リーガエスパニョーラ最終節が行われ、バルセロナはグラナダに勝利。レアル・マドリーを勝ち点1差で振り切って連覇を果たした。この勝利をチームにもたらしたのは、ハットトリックを決めて40得点としてルイス・スアレス、そして、数多くのバルサ対策に打ち勝ったルイス・エンリケ監督だった。(文・海老沢純一)

text by 海老沢純一 photo by Getty Images

終盤5戦で14得点。恐ろしいほどの成績を残したスアレス

ルイス・スアレス
バルセロナを牽引したルイス・スアレス【写真:Getty Images】

 2015/16シーズンの欧州主要リーグで唯一最終節まで優勝争いを繰り広げていたスペインだったが、前年度王者のバルセロナがグラナダとのアウェイゲームを制して連覇を遂げた。

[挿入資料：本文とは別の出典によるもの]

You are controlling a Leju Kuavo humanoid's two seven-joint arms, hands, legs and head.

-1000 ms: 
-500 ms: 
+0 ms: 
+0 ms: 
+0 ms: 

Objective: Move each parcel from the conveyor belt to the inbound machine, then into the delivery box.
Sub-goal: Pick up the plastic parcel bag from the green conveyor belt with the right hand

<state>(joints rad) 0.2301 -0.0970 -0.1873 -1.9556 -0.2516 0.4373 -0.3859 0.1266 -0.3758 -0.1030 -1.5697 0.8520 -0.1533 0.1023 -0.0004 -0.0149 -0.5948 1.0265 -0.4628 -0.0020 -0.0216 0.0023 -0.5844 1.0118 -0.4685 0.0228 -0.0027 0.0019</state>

 チャンピオンズリーグでアトレティコ・マドリーに敗れたことによって、連続三冠の可能性は失っていたものの、バルセロナにとって今季は様々な面で収穫も、そして来季への課題も見えたシーズンとなったはずだ。

 まず、今季の1年を通してバルサにとって、誰よりも不可欠な選手ともいえる存在となったのがルイス・スアレス。最終節でのハットトリックによってリーグでの得点数を40にまで積み上げたが、スアレスの得点への貢献度はこの40点には収まらないほど絶大なものがある。

 スアレスは、センターFWとしてプレーするが、決してゴール前に張り続けるタイプではない。上下左右に動き回り、両サイドのメッシとスアレスと抜群のコンビネーションを築いて、時にはチャンスメイクの中心ともなる。自身よりも得点の可能性が高ければ、迷いなく隣の味方へパスを選択できる選手であり、今季の19アシストは得点とともにリーグトップの数字である。

 終盤5試合では14得点4アシストと、恐ろしいほどの成績を残した。昨シーズンは“噛みつき事件”によってシーズン序盤で起用できない状態で、100億円を超える移籍金を支払ったバルサだが、今季の活躍ですでにこの移籍金を取り返すだけの見返りを受けたといえるだろう。

 バルサは“メッシのチーム”から“スアレスもいるチーム”へと進化を遂げた。

 もう1つの収穫がルイス・エンリケ監督。就任初年度から多くの勝利を積み重ねたものの、誰もが羨むような陣容を手にしていたことから「何もしない監督」といったような批判を受けることもあった。